Nous sommes dans l’Athènes antique où la démocratie, et donc la rhétorique, règne sur le peuple. Tout citoyen puissant l’était parce qu’il parvenait à convaincre les autres citoyens de voter dans son sens. Naturellement, c’est une arène où tout le monde est contre tout le monde. Les parents veulent que leurs fils deviennent les meilleurs orateurs publics afin de faire profiter la famille dans les enjeux politiques. Les Grecs envoient donc leurs fils chez des sophistes qui leur enseignent l’art de convaincre les autres citoyens.

À ce stade, le concept de vérité n’a pas vraiment d’importance, du moins pas pour l’élite : le jeu est de convaincre les autres. La vérité était quelque chose que l’on créait pour les suiveurs. La « vérité vraie » indépendante des discours et à laquelle les discours doivent payer leurs respects pour être bons est une notion totalement contre-intuitive. Le mot même de vérité en grec ancien, aletheia, renvoie à un dévoilement de ce qui est précédemment hors de vue, et non pas à une vérité indépendante de toute vision, voire indépendante tout court.

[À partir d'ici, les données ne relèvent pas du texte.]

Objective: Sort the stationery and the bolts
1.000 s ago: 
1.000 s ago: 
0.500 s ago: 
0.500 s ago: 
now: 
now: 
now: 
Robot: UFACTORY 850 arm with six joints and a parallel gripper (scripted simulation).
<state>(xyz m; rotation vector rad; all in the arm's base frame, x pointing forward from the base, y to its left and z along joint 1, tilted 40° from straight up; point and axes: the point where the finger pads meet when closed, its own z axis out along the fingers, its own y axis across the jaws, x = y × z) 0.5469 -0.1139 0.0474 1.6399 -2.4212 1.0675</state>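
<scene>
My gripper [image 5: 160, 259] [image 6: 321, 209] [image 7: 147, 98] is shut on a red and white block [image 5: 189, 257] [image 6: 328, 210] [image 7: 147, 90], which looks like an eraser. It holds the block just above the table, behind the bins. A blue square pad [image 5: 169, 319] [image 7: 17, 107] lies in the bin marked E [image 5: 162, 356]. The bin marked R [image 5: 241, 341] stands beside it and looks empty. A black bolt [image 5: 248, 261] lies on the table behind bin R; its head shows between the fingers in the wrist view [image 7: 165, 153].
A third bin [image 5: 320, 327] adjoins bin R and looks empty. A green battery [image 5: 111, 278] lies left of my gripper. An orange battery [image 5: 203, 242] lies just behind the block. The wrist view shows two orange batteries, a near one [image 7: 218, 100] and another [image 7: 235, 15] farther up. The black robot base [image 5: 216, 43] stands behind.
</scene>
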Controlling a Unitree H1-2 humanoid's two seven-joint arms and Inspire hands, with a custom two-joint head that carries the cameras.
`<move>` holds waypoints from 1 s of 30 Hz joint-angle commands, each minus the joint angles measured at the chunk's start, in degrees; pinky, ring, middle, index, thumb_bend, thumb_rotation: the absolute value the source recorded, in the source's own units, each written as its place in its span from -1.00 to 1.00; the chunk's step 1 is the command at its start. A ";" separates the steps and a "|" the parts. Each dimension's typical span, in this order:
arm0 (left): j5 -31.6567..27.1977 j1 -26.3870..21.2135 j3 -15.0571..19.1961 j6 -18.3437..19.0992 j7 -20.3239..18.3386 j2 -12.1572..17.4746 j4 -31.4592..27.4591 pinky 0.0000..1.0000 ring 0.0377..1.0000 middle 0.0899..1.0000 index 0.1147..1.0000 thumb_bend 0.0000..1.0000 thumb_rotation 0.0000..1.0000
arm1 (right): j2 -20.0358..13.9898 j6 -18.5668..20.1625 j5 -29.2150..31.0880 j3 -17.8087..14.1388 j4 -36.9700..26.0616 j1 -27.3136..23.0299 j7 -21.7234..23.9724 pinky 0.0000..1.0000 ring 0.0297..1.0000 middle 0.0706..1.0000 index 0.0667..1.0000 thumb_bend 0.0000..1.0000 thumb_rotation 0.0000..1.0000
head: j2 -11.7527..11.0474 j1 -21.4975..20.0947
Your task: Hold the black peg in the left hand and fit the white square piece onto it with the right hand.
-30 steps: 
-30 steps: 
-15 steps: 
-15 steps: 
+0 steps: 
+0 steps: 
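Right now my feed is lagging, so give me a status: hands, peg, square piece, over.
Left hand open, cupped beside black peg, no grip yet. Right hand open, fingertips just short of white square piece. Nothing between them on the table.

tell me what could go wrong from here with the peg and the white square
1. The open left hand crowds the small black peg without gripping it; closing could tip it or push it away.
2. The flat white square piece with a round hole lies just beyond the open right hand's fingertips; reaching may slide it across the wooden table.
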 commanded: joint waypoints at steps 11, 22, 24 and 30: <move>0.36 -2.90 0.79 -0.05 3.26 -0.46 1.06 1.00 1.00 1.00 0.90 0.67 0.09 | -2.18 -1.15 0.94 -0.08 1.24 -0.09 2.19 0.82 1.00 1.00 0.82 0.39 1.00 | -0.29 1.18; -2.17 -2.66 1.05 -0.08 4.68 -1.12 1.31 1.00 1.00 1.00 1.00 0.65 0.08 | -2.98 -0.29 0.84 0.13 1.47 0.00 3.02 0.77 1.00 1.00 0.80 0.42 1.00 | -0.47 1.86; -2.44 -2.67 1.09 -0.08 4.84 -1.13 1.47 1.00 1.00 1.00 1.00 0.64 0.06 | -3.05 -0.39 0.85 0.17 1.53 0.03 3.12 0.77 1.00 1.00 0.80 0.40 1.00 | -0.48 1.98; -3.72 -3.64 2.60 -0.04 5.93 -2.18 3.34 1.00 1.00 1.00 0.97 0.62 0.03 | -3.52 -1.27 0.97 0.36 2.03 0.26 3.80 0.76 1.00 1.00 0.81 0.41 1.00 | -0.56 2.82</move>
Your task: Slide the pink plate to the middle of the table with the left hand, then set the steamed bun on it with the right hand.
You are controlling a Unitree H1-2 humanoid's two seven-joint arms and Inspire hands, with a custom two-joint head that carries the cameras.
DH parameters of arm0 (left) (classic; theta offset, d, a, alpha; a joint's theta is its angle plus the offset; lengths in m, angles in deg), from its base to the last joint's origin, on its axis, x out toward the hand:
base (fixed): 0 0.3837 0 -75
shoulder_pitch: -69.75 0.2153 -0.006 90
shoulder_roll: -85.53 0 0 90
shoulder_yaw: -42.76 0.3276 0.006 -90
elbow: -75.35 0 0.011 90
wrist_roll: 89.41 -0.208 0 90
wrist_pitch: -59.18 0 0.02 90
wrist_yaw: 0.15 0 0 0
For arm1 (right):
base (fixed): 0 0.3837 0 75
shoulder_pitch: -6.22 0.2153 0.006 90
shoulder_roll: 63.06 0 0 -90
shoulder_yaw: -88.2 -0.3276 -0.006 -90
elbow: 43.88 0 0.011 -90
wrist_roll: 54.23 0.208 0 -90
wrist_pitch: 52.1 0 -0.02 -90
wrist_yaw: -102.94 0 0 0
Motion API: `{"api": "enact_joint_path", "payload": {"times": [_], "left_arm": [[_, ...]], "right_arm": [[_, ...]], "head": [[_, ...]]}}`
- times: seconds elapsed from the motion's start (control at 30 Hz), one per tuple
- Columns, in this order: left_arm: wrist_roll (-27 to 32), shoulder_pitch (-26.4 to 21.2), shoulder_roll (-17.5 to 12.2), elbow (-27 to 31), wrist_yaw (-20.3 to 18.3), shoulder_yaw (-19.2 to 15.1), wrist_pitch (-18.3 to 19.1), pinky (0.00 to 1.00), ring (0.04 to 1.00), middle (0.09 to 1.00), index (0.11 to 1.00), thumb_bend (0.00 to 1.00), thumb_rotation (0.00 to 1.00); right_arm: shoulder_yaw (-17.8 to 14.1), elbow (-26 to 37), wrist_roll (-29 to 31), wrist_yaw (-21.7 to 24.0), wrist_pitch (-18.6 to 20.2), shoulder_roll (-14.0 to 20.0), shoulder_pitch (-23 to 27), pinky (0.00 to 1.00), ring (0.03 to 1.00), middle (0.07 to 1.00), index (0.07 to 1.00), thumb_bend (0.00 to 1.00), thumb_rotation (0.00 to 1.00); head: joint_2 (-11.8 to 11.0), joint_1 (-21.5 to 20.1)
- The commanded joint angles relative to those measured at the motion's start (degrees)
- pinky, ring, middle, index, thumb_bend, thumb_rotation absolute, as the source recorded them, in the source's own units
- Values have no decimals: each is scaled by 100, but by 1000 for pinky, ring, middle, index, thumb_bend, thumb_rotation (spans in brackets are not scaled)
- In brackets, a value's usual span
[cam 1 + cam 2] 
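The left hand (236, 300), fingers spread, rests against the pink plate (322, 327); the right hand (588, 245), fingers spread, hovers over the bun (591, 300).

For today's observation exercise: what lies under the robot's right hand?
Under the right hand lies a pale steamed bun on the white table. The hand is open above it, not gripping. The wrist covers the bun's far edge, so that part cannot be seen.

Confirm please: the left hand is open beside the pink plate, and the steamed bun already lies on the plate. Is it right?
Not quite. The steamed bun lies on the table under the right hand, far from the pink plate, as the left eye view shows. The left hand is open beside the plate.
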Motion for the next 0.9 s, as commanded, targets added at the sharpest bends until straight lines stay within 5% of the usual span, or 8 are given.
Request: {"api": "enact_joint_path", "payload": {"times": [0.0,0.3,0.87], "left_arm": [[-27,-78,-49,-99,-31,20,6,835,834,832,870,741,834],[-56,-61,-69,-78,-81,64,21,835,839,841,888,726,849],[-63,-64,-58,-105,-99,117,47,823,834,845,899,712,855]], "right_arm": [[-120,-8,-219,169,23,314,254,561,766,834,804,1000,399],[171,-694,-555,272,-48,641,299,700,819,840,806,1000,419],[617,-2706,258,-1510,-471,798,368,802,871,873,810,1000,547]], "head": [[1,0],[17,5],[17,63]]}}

Le concept de vérité aurait donc été inventé, comme par magie, par Platon lorsqu’il renversa sur sa tête Socrate, et produisi Aristote qui, y ayant cru, en aurait été son plus grand porte-parole et a par sa postérité rivalisé les Textes Sacrés dans les plus grandes religions mondiales.

Socrate, envers et contre tous

Socrate apprend de l’Oracle de Delphes qu’il est le plus sage de tous. Mais il ne sait rien, et il le sait. S’il sait qu’il ne sait rien, et qu’il est le plus sage, c’est donc que personne ne sait quoi que ce soit. Il voit pourtant depuis toute sa vie tous ces nobles gens convaincre la population comme s’ils savaient tout. Il sait maintenant que personne d’autre ne sait quoi que ce soit et qu’ils font tous semblant. Avec cette nouvelle confiance en sa sagesse, il part à la conquête d’Athènes.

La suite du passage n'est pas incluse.